▶ [Work to be completed]
In the records, each line holding "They" must be reported.

####

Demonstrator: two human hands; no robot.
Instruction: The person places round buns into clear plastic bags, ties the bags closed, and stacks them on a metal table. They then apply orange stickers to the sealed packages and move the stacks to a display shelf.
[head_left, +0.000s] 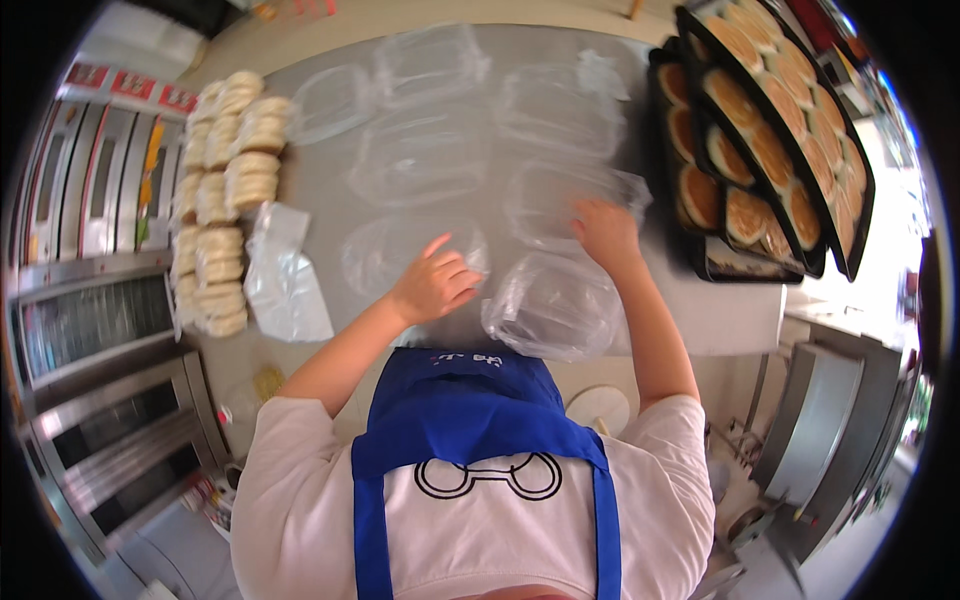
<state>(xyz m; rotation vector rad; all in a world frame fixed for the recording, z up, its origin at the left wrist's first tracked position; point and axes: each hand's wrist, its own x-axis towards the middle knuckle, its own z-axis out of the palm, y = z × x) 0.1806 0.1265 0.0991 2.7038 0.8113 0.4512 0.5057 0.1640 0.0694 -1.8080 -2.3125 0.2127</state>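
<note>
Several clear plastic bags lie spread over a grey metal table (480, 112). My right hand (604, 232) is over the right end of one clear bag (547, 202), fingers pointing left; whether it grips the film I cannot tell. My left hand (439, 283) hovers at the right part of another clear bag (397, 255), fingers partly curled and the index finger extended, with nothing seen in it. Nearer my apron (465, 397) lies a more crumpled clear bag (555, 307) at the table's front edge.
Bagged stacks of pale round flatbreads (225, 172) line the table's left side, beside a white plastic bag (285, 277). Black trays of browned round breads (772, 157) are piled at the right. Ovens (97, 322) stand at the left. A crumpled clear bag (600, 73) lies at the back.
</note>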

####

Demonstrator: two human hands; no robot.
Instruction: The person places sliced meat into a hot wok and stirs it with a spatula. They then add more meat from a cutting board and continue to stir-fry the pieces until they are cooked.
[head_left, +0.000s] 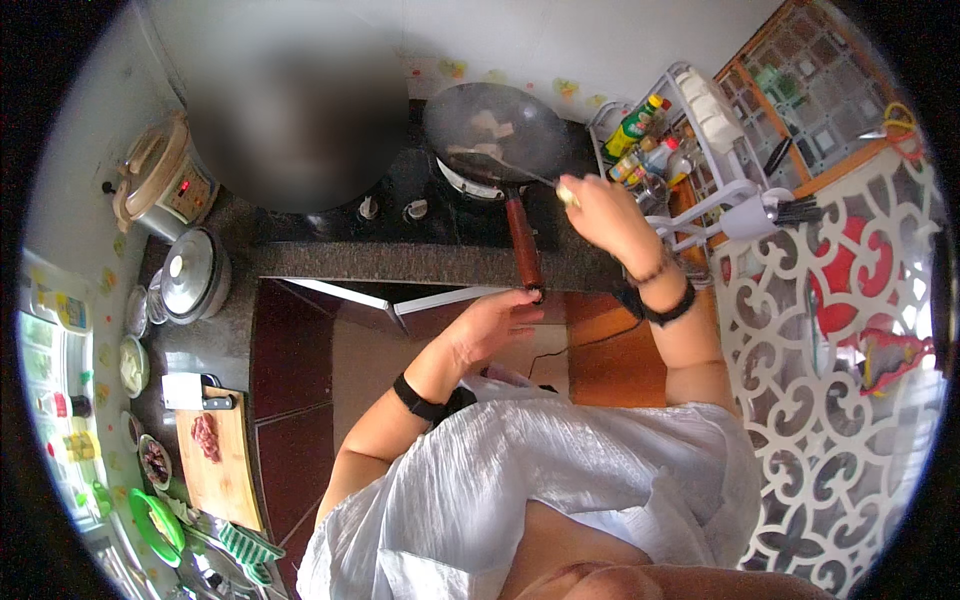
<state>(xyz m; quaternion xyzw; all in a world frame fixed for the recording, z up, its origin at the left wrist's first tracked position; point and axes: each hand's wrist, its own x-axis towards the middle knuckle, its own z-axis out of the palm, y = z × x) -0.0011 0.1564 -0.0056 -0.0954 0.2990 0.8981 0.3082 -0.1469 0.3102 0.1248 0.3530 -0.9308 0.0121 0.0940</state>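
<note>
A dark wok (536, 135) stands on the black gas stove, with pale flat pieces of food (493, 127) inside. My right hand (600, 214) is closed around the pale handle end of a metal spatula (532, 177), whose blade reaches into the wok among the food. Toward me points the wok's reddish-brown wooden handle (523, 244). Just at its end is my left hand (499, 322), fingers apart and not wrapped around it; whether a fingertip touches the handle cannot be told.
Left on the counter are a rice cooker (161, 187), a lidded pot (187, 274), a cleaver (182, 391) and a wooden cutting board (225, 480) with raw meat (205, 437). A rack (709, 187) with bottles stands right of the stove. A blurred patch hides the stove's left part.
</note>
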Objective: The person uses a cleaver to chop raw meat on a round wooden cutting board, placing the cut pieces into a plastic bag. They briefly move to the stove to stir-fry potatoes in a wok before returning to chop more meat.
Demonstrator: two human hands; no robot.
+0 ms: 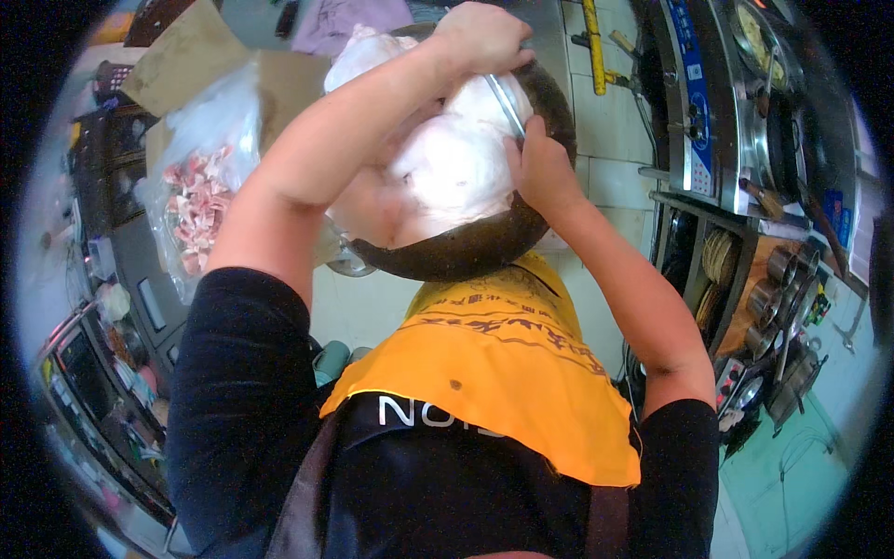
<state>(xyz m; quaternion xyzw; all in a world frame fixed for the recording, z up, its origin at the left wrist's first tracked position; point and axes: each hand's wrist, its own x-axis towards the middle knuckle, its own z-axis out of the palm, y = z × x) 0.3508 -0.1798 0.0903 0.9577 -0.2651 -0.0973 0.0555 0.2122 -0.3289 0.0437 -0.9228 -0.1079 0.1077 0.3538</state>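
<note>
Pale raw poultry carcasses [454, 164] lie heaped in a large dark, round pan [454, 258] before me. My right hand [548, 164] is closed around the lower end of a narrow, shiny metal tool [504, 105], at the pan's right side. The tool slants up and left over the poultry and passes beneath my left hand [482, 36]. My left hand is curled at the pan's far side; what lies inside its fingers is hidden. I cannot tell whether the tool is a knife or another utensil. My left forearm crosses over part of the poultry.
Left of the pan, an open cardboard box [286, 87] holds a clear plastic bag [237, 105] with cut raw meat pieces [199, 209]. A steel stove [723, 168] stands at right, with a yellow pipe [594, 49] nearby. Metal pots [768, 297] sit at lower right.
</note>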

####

▶ [Task response]
Instruction: The person places round buns into clear plastic bags, ties the bags closed, and stacks them on a metal table. They then apply orange stickers to the sealed packages and move the stacks to a display shelf.
Instruction: The person places sliced meat into a hot wok and stirs it with a spatula. They then add more meat from a cutting board and continue to stir-fry the pieces until they are cooked.
Objective: The person uses a cleaver to chop raw meat on a round wooden cutting board, placing the cut pieces into a plastic bag. They briefly move to the stove to stir-fry potatoes in a wok before returning to chop more meat.

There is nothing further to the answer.